A breakthrough system called FOMOE (Fast Opportunistic Mixture of Experts) makes running massive 397-billion-parameter models like Qwen3.5 practical on consumer hardware. The core innovation solves the fundamental problem with Mixture of Experts (MoE) models: their hundreds of gigabytes of weights typically require expensive, high-bandwidth memory systems because you can't predict which expert weights will be needed next. FOMOE's architecture stores common experts in GPU VRAM, maintains a rolling cache, and uses a dual-GPU setup to overlap weight loading with computation, achieving a 60% VRAM hit rate.
The system's experimental Cache-Aware Routing (CAR) feature provides the biggest performance leap. When the model needs to select an expert, CAR can choose the next-best scoring expert that's already cached in VRAM or system RAM, provided it scores within an acceptable threshold. This reduces NVMe reads from flash storage down to just 7%, enabling speeds of approximately 9 tokens per second. The trade-off is minimal—only a 3.5% increase in perplexity on wikitext benchmarks—making this a viable approach for practical applications.
Built with approximately 15,000 lines of Claude-assisted C/HIP code, FOMOE demonstrates that with clever caching and routing algorithms, the industry's largest models can become accessible without requiring data center-scale infrastructure.
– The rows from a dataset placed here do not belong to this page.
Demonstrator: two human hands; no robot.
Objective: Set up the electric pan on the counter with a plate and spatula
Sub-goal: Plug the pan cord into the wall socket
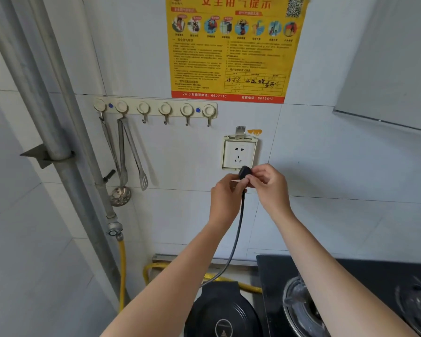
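Note:
The black electric pan [223, 312] sits closed on the counter at the bottom centre. Its dark cord [237, 229] rises from behind it to a black plug [244, 171] held just below the white wall socket [239, 153]. My left hand [225, 198] pinches the cord right under the plug. My right hand [269, 186] grips the plug from the right. The plug is not in the socket. No plate is in view. A slotted metal spatula-tong [141, 171] hangs from the hook rail.
A hook rail [156, 109] holds tongs and a skimmer ladle [120, 195]. Grey pipes [58, 132] and a yellow gas hose [122, 268] run down the left. A black gas hob [350, 295] lies right of the pan. A yellow safety poster [233, 47] hangs above.

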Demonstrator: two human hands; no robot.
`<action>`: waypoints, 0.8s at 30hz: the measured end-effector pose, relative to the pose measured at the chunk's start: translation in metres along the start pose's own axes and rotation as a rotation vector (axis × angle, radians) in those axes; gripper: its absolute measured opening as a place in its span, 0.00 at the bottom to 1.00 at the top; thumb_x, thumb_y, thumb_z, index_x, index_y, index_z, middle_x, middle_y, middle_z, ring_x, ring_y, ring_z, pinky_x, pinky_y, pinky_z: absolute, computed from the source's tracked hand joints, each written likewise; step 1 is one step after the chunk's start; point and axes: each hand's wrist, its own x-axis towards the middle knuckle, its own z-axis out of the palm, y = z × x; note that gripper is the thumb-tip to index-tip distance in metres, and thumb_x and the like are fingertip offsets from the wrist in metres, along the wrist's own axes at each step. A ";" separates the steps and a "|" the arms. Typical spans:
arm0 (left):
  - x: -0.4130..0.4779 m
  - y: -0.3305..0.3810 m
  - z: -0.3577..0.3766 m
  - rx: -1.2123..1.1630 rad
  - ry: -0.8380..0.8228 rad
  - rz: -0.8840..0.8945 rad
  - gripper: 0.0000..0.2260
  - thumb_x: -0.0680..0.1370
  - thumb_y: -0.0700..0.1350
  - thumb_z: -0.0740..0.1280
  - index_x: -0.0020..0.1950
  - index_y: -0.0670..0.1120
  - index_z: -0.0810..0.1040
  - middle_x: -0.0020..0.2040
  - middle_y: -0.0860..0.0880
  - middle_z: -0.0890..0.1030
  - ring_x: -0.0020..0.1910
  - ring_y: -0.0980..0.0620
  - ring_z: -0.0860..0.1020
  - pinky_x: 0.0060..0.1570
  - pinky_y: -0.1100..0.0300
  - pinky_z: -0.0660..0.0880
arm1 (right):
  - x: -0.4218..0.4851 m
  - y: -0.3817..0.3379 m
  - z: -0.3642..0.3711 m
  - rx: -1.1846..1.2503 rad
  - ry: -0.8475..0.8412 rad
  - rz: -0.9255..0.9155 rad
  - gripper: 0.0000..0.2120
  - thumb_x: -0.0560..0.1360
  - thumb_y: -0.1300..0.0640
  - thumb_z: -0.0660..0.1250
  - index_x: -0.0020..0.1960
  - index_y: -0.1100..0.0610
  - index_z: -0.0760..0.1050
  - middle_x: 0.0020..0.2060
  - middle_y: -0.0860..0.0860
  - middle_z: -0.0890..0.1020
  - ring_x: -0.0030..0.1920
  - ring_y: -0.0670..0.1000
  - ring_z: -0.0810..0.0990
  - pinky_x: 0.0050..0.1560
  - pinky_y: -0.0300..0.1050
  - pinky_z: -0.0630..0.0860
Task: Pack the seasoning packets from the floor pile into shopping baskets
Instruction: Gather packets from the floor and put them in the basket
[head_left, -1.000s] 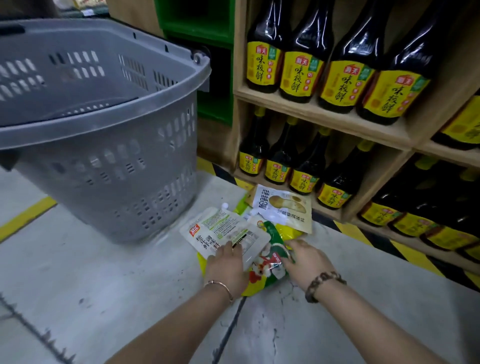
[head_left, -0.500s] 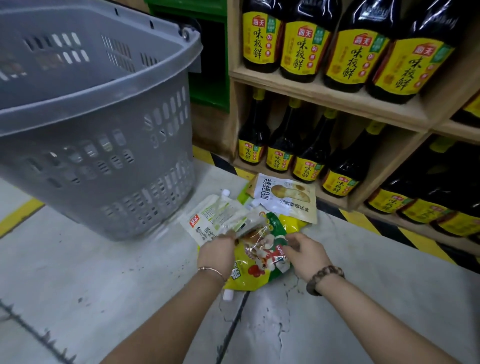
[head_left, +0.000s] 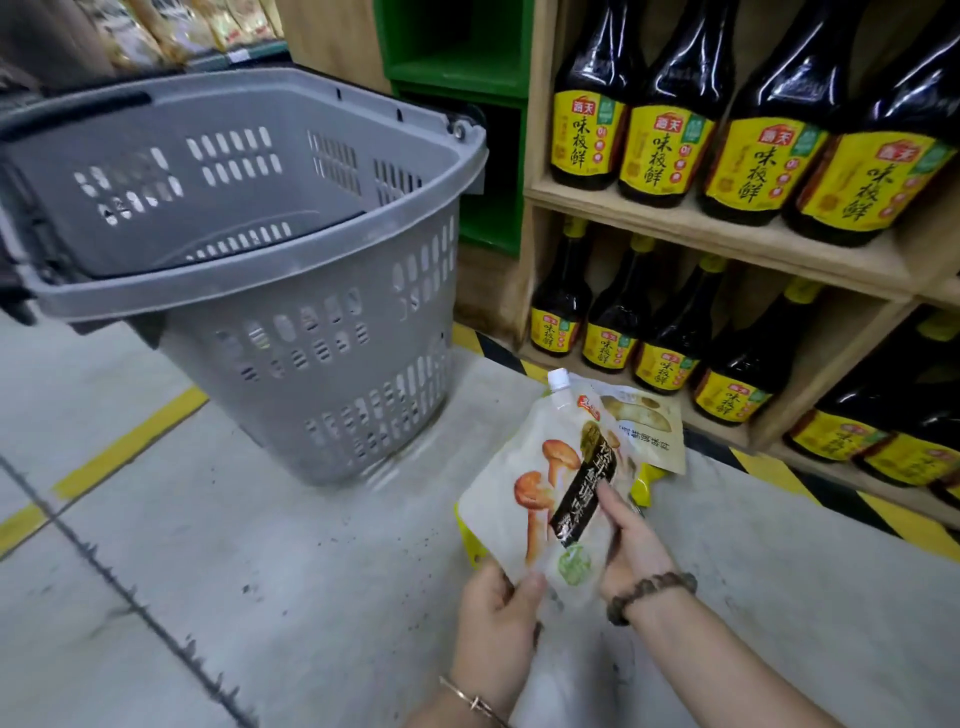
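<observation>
- Mushroom-print pouch (head_left: 545, 483) — white, with a white screw cap (head_left: 560, 379) at its top corner and a black label strip down the front. It is held up off the floor, printed face to the camera, right of the basket and outside it. It partly covers the packets lying behind it.
- Left hand (head_left: 496, 616) — pinches the pouch's lower edge, thumb on the front face and the other fingers hidden behind. A thin bangle (head_left: 470, 699) is on the wrist.
- Right hand (head_left: 631, 543) — grips the pouch's right side, thumb laid across the black label and fingers curled behind. A bead bracelet (head_left: 652, 592) is on the wrist.
- Shopping basket (head_left: 291, 291) — grey plastic with slotted walls, standing upright on the floor left of the hands and well apart from the pouch. A dark handle grip lies along its far rim.
- Beige packet (head_left: 652, 431) — flat on the floor just behind the pouch, beside the shelf base, its print upside down to the camera.
- Yellow packet (head_left: 647, 480) — under the beige one; only its edges show either side of the pouch.
- Floor (head_left: 260, 571) — grey concrete, cracked, with yellow line markings and a yellow-and-black hazard strip along the shelving.
- Wooden shelf (head_left: 727, 239) — at right, holding rows of dark sauce bottles (head_left: 665, 150) with yellow labels.
- Green shelving (head_left: 457, 67) — behind the basket.
</observation>
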 end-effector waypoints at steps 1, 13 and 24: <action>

This development could significantly lower the barrier to experimenting with and deploying state-of-the-art MoE architectures.
- Enables Qwen3.5's 397B MoE model to run at 5-9 tok/s on a $2,100 desktop with dual $500 GPUs
- Cache-Aware Routing (CAR) cuts NVMe reads to 7% by selecting cached experts, with only 3.5% perplexity penalty
- Uses dual-GPU ping-pong architecture and rolling expert cache to achieve 60% VRAM hit rate
Why It Matters
Dramatically lowers the cost and hardware barrier for running cutting-edge, massive-scale AI models locally for research and development.